[Assigned task]:
Copy out each line of the data below in which the string "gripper" appears.

(Given information Opens)

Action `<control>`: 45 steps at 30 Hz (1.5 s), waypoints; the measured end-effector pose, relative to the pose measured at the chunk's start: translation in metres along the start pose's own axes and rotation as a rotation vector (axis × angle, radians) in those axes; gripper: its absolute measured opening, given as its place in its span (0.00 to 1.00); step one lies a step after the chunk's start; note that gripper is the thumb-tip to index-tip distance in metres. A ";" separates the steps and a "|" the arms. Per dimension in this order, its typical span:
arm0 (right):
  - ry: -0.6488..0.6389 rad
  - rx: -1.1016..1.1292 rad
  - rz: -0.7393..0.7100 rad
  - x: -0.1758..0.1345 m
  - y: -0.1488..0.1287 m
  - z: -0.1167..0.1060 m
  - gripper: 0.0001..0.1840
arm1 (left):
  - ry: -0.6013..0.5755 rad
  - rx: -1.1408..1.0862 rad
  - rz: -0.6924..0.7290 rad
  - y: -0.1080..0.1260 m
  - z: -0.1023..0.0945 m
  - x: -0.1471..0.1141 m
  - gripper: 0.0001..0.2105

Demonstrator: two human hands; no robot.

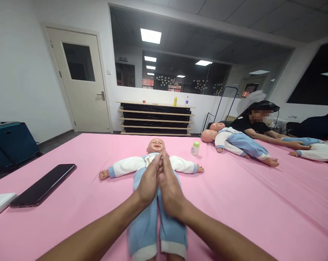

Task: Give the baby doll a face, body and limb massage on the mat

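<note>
A baby doll (145, 213) in a white top and blue trousers lies on its back, arms spread, its head away from me. Over its chest and belly, my left hand (150, 178) and my right hand (169, 185) meet palm to palm. The fingers of both hands are stretched out, pointing toward the doll's head, and no object shows between them. They hide the middle of the doll's top; whether they touch it I cannot tell. A small white bottle with a green cap (195, 149) stands beyond the doll's arm on the right.
A black phone (44, 185) and a white box (0, 203) lie on the left of the pink-covered table (234, 217). More dolls (234, 141) lie at the right, where a person in black (255, 121) reaches toward another doll (320, 150). A blue suitcase (13, 143) stands left of the table.
</note>
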State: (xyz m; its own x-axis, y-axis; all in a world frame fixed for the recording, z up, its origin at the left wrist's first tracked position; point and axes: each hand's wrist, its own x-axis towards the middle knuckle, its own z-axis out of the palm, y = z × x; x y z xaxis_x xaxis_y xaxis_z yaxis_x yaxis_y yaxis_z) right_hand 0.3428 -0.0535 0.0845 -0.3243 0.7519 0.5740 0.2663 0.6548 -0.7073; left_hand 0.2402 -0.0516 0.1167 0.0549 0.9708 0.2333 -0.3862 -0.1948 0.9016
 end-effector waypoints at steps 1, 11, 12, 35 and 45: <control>0.078 0.023 0.098 0.007 0.012 -0.005 0.34 | 0.005 0.153 0.060 -0.002 -0.006 -0.004 0.23; -0.078 -0.309 -0.092 0.052 0.075 0.009 0.28 | 0.052 0.981 0.470 -0.041 -0.059 0.055 0.18; -0.116 -0.336 -0.134 0.053 0.077 0.014 0.28 | -0.010 1.033 0.464 -0.047 -0.060 0.058 0.18; -0.227 -0.548 0.116 0.043 0.101 0.018 0.37 | -0.034 1.247 0.431 -0.078 -0.084 0.039 0.19; -0.199 -0.581 0.071 0.037 0.111 0.019 0.42 | -0.396 1.155 0.426 -0.054 -0.083 0.041 0.19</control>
State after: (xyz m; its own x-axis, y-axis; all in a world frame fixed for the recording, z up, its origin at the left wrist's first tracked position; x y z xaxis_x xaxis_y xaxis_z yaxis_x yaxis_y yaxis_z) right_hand 0.3430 0.0455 0.0191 -0.4360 0.8030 0.4063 0.7261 0.5806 -0.3683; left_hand 0.1866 0.0101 0.0471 0.4693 0.7343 0.4905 0.5626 -0.6768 0.4748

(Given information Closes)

[Answer space]:
Action `<control>`: 45 steps at 30 Hz (1.5 s), waypoints; the measured end-effector pose, relative to the pose measured at the chunk's start: translation in metres along the start pose's own axes and rotation as a rotation vector (axis × angle, radians) in those axes; gripper: its absolute measured opening, given as its place in its span (0.00 to 1.00); step one lies a step after the chunk's start; note that gripper is the thumb-tip to index-tip distance in metres. A ";" separates the steps and a "|" the arms. Per dimension in this order, its typical span:
  - gripper: 0.0001..0.1840
  - gripper: 0.0001..0.2105

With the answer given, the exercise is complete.